First on skis and then behind the camera lens, Mike Douglas has had a massive role in helping Whistler earn its reputation as a powder paradise.
A significant portion of those efforts came through Douglas' work with Whistler Blackcomb (WB), as the godfather of freeskiing and Whistler's favourite resident beautifully encapsulated the on-mountain experience. However, after WB's purchase by Vail Resorts, the company opted against renewing Douglas' contract this summer.
Douglas, whose company Switchback Entertainment produced 50 Years of Going Beyond to mark WB's milestone anniversary and the Big Picture series analyzing issues facing the ski industry, said he wasn't surprised with the move and appreciates the chance to take on new challenges.
"It's no surprise, really. The new ownership of Whistler Blackcomb has changed the strategy of how they work and changed the whole structure of the company on the inside. Given the new structure, they didn't see the need to have a person like me involved anymore," he said in an Oct. 2 interview. "I have a lot of friends that work at other Vail Resorts (operations) and I understand the style of business that they do and it's quite different than what's been done in the past.
"I would have been more surprised if they had kept me on, to be honest."
With Switchback, Douglas will continue to work with primary sponsor Salomon making films and working as an ambassador and product developer. He had plans to head to France on Oct. 4 to work on another project with them.
"The Whistler Blackcomb contract was definitely an important part of the structure of my personal business, but it wasn't the only part," he said. "But locally, I don't know. There's a big part of me that's excited by having the opportunity to pursue something new or different.
"It's certainly different, but I'm not a person that's particularly afraid of change. Usually, out of adversity comes new and exciting things."

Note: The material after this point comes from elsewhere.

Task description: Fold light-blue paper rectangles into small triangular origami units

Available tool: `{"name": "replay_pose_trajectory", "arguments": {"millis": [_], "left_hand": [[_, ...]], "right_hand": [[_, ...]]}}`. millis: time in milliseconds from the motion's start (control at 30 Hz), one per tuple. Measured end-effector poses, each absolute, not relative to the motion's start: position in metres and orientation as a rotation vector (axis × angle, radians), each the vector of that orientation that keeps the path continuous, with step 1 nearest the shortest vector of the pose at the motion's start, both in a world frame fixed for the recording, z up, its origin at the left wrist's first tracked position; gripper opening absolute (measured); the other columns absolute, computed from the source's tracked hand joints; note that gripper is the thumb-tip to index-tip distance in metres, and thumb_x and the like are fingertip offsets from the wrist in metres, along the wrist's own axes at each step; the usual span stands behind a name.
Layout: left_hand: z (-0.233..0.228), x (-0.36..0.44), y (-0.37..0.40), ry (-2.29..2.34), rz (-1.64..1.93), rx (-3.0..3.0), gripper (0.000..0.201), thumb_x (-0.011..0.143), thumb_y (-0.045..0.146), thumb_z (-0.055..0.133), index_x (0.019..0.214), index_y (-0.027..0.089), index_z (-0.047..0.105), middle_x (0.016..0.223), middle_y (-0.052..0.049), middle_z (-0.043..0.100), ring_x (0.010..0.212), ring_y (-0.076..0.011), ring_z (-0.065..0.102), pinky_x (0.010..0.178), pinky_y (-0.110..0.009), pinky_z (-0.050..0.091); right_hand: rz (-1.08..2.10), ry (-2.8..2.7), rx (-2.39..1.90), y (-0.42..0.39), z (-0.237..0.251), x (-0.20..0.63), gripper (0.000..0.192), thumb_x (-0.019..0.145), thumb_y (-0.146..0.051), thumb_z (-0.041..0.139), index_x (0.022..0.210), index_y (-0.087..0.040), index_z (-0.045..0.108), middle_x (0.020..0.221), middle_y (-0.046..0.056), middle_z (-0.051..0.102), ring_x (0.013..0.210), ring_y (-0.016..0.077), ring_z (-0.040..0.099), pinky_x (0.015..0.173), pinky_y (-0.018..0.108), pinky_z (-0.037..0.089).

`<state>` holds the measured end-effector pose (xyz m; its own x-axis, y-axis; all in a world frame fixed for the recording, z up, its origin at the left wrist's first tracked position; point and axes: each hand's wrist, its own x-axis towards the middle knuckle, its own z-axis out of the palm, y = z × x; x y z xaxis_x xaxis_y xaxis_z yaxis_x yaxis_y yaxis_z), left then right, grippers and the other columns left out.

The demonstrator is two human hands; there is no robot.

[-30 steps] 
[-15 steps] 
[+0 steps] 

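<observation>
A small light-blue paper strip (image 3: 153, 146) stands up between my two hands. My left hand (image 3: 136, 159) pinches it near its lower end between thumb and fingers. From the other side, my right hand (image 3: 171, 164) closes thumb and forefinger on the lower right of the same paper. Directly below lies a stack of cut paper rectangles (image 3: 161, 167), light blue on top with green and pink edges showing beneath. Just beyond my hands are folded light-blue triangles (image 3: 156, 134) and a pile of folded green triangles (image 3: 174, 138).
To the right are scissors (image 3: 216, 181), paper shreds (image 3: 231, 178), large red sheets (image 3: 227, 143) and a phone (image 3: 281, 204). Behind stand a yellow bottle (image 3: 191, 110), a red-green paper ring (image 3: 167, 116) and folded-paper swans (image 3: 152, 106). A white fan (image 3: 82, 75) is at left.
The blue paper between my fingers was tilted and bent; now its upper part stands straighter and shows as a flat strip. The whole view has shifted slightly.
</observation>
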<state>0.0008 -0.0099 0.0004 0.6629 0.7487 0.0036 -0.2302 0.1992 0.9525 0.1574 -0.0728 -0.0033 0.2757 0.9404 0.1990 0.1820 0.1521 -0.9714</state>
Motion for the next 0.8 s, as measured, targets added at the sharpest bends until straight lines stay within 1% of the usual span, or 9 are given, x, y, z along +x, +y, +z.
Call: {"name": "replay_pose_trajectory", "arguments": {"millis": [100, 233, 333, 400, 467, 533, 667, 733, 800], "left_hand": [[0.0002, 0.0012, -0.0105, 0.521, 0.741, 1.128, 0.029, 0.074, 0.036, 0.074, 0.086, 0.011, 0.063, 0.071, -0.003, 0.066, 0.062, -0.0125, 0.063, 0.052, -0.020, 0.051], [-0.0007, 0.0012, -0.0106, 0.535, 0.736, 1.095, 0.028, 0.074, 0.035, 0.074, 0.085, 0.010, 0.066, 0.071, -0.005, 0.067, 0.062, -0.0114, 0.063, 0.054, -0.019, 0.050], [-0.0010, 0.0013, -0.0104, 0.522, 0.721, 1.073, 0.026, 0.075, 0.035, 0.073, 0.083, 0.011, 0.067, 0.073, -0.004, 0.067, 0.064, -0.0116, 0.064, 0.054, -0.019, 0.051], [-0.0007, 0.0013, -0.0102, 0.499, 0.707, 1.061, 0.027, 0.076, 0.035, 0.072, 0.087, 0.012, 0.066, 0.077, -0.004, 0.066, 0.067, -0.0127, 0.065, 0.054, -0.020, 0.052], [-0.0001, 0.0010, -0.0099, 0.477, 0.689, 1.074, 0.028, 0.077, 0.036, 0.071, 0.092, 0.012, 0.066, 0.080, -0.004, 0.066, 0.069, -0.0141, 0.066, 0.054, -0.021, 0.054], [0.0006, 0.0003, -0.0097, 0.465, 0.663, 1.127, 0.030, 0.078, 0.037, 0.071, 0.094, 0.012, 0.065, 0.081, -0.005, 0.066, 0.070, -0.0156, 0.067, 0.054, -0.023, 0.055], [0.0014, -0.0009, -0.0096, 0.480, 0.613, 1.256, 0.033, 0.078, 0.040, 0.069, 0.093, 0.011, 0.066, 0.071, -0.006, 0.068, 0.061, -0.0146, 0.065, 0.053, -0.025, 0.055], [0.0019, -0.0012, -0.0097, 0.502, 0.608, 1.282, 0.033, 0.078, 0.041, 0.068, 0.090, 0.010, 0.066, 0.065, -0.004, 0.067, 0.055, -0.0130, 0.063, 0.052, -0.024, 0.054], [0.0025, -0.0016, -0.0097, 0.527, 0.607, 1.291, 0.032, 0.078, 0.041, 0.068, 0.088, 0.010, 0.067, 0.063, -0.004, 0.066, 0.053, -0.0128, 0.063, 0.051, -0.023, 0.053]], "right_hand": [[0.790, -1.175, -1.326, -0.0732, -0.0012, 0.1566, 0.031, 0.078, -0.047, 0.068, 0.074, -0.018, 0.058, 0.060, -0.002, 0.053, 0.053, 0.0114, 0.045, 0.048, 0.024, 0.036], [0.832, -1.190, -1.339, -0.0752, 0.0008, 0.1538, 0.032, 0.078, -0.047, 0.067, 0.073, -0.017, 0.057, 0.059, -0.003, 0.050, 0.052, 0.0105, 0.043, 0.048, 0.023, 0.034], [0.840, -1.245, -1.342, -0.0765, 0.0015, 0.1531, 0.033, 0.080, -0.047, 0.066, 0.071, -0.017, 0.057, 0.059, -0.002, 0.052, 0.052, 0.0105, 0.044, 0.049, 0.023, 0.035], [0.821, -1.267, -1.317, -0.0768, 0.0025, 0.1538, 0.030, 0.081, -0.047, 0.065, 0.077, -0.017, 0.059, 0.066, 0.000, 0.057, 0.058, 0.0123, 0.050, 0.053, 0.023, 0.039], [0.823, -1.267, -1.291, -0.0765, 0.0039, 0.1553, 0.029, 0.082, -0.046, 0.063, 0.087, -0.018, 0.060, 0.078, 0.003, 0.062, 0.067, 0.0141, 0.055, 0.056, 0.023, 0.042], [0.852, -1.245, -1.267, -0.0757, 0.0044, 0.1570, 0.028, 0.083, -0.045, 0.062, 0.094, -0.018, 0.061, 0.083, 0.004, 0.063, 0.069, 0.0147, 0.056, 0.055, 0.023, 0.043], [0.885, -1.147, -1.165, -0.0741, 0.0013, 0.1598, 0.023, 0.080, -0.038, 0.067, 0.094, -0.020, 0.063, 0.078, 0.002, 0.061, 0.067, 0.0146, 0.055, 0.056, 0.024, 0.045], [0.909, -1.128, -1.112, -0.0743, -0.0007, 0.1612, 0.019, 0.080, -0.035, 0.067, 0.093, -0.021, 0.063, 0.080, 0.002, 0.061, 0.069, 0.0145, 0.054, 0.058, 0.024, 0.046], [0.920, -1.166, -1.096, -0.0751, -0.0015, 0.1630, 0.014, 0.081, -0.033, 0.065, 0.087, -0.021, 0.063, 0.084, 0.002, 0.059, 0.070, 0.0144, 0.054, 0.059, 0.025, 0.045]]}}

For now, Douglas plans to remain based in Whistler with his family, but in the long term is open to living elsewhere as busyness, traffic and high housing prices affect quality of life in the resort.
"I've got pretty deep roots here now and I really love this community. It's really the people for me that make Whistler what it is and if the community can stay intact and keep the great vibe here that it's had since I arrived in '88, I'll be happy to stay," he said.
"But if things start changing, then, yeah..." he trailed off. "I think a lot of people in the municipality would say the same thing right now."
Douglas' first paid contract with WB was as an athlete, with a number of iterations while he was in a marketing role as ambassador, and for the last 15 years he has been a marketing consultant.
"It lasted a lot longer than I thought it would," sais Douglas. "As sad as I am to see it end, I have to look back and go 'Wow, I can't believe it went as far as it did,'" Douglas said, adding his fondest memories weren't associated with any specific projects, but the people that he met on the job.
In a statement, Vail Resorts-Whistler Blackcomb wished Douglas well.
"For over (20) years Mike Douglas has been a part of the Whistler Blackcomb family. Our contract with Mike ended on July 31, 2017, and moving forward we have chosen to go in a different direction with our marketing efforts. We are grateful for Mike's contributions to Whistler Blackcomb and the Whistler community. We remain big fans of Mike and look forward to seeing the contributions he'll make to the ski industry and the community in the future," the statement read.